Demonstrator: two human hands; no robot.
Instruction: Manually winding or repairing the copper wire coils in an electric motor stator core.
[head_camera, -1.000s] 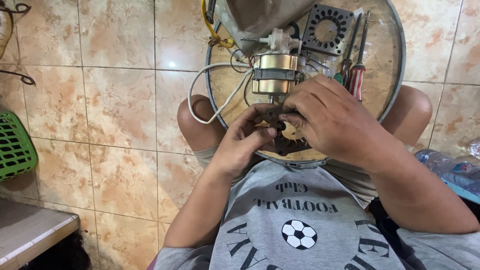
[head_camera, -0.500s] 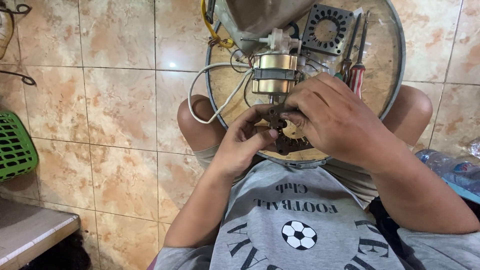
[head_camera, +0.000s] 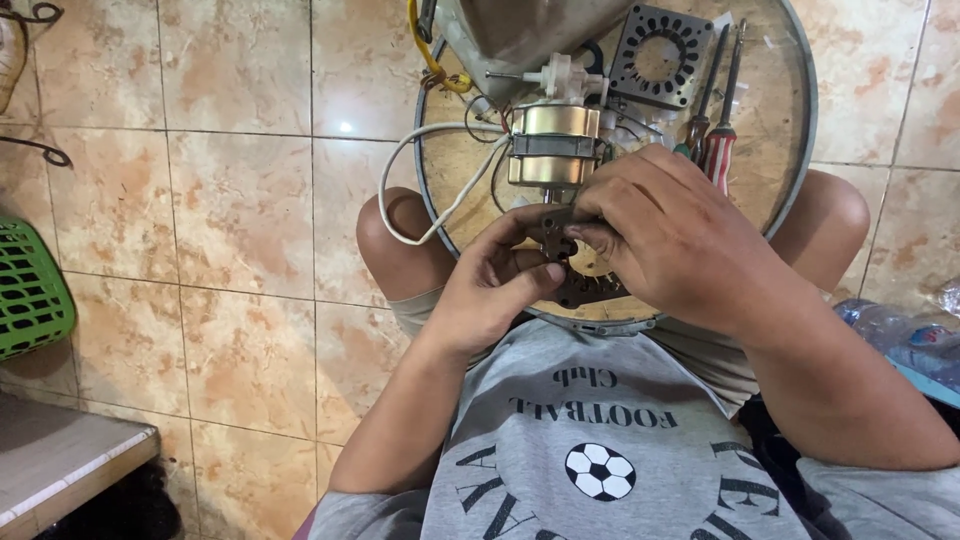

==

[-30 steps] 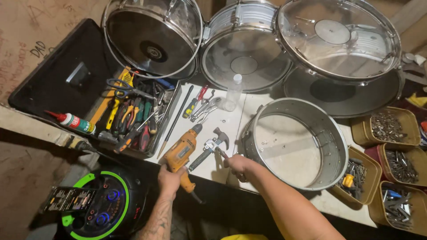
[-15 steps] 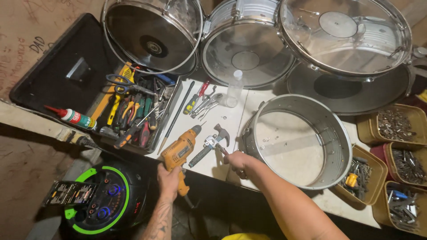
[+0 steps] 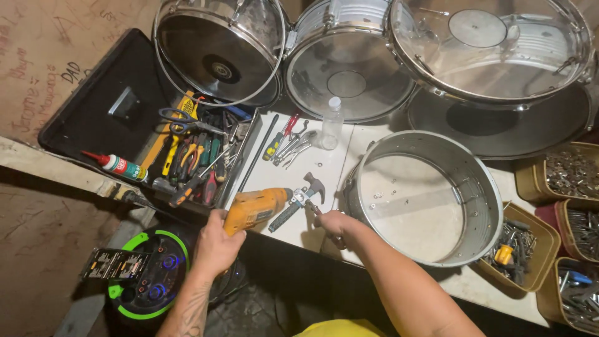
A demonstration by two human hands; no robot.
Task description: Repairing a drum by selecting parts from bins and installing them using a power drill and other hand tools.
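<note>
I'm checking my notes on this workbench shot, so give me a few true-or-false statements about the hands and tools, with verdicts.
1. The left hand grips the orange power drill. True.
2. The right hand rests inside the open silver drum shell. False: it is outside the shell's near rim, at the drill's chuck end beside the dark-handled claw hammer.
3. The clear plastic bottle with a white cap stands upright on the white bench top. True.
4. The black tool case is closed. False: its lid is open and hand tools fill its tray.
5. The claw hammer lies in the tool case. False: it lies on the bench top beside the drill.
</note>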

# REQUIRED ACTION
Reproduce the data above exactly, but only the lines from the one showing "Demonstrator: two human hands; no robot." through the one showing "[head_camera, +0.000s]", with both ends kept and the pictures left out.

# OUTPUT FOR THIS TASK
Demonstrator: two human hands; no robot.
Instruction: Manually winding or repairing the copper wire coils in an electric motor stator core.
[head_camera, -1.000s] 
[head_camera, -0.500s] 
[head_camera, +0.000s] 

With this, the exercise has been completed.